The difference is in the US you and dozens others can get killed by an automatic weapon in a few minutes.  A bit more difficult with a knife.


----------



## SifuPhil (Nov 19, 2014)

Bee said:


> Amnesty _*is*_ the correct word used...the following is a link to the CPS ( Crown Prosecution Service), there are several more links you can click onto and learn about our law admittedly a little confusing at times...http://www.cps.gov.uk/legal/l_to_o/offensive_weapons_knives_bladed_and_pointed_articles/#a10



VERY confusing ...



> It is illegal to:
> 
> 
> sell a knife of any kind (including cutlery and kitchen knives) to anyone under 18
> ...


Source: Gov.uk


Who are the arbiters of "good reason"? Isn't self-defense a good enough reason? 

Blades 3" or less can still be used in a deadly fashion.

Lock knives ARE folding knives - _in addition_, they lock. Otherwise you cut your own fingers when the blade slips back.

I'm sorry but your knife laws are screwy, although to be honest the different State laws over here are no picnic either. layful: 



> Also from one of the links..........Section 1A of the Prevention of Crime Act 1953 makes it an offence to unlawfully and intentionally threaten another person with an offensve weapon in a public place, in such a way that there is an immediate risk of serious physical harm to that other person.



Yes, I totally agree with that law, but once again, having honest people turn in their knives isn't going to stop the bad guys from keeping theirs.

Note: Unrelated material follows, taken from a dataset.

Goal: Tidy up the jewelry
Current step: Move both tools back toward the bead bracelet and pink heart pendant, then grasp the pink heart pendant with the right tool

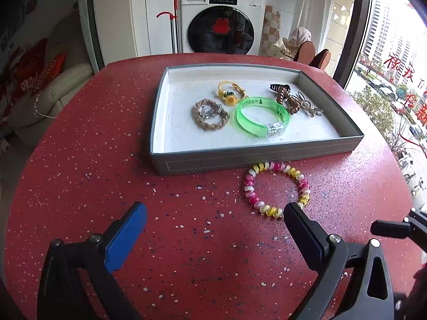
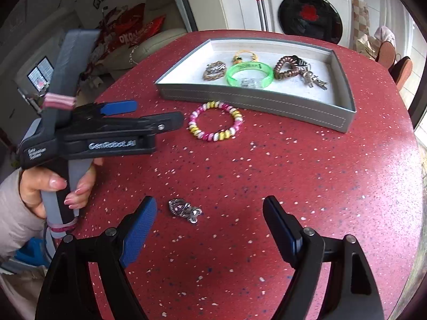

It's a Utopian view of society that won't work. It's similar to our own "Turn in your guns" routines - only the honest people, the ones who wouldn't use them on another person, turn them in. 

The bad guys laugh and reload.

And back to "amnesty" - are they defining what knives are to be turned in? Are they specifying the over-3" knives, and the lock blades? Or are they leaving it all open, hoping nobody reads the laws?


----------



## Laurie (Nov 19, 2014)

The bottom line is that there is no need for most people to carry a knife in the UK, and if you have one nefarious intent is assumed, therefore the need for a "no questions asked" amnesty.

Even for allowed exceptions, like fishermen, gamekeepers and the like, the knife can only be carried on the person, or close to hand when actually doing the job.

You can keep a knife in the boot (trunk) of your car, but not in the glove compartment or door pocket.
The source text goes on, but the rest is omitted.